I am working on a target reticule for a 3D game I am working on. You know, your typical HUD element that sits on top of an object in the world. If you turn your camera away from the object so that it goes off screen the marker sticks to an edge of the screen, giving you a hint at how to turn to face it again. In some games these turn into arrows as they stick to the corners etc.

I am doing it by transforming a world space coordinate to NDC through my camera, something like this:


Vec4 posHomogeneous(worldPosition, 1.0f);
Vec4 posInClipSpace = posHomogeneous * camera->getViewMatrix() * camera->getProjectionMatrix();
Vec3 posInNDC(posInClipSpace.x / posInClipSpace.w, posInClipSpace.y / posInClipSpace.w, posInClipSpace.z / posInClipSpace.w);

That works well in most cases, and from the NDC coordinate I can get the screen coordinates to draw the HUD element etc. However, in some cases this introduces some precision problems which makes the HUD element jump around on the screen. It seems to me it comes from the w component of posInClipSpace.

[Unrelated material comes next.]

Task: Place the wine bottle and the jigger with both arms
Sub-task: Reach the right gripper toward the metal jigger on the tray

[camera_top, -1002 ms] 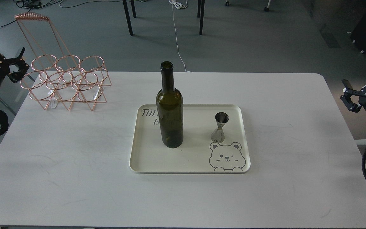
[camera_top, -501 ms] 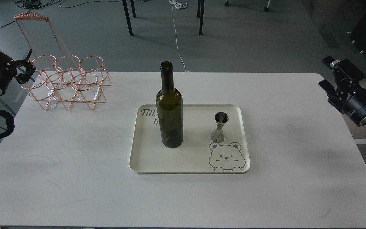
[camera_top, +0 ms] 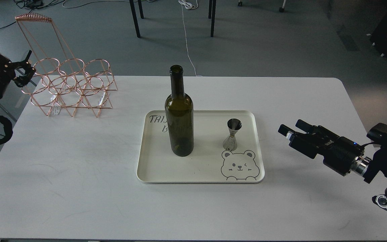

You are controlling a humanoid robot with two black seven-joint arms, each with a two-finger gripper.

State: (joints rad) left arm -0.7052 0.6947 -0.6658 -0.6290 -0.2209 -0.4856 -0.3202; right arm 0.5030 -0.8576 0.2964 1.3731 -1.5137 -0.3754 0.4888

Imagine you are standing at (0, 0, 0) and the target object is at (100, 0, 0), ie. a hundred units to the right of you. If you turn left/right the object switches from being "in front of you" to being "behind you" but is stays very close to zero. This, of course also makes posInClipSpace.w very small, which, in turn causes the NDC values to jump around as the perspective divide (third line above) is performed.

How would you solve this? I was thinking you don't necessarily need to use clip space or NDC space for off screen objects and instead rely on view space for that, but it somehow seems "mathematically incorrect". Any ideas?

EDIT: Well, I tried simply feeding the view space coordinates into it and it works surprisingly well. Maybe this is the right way to go...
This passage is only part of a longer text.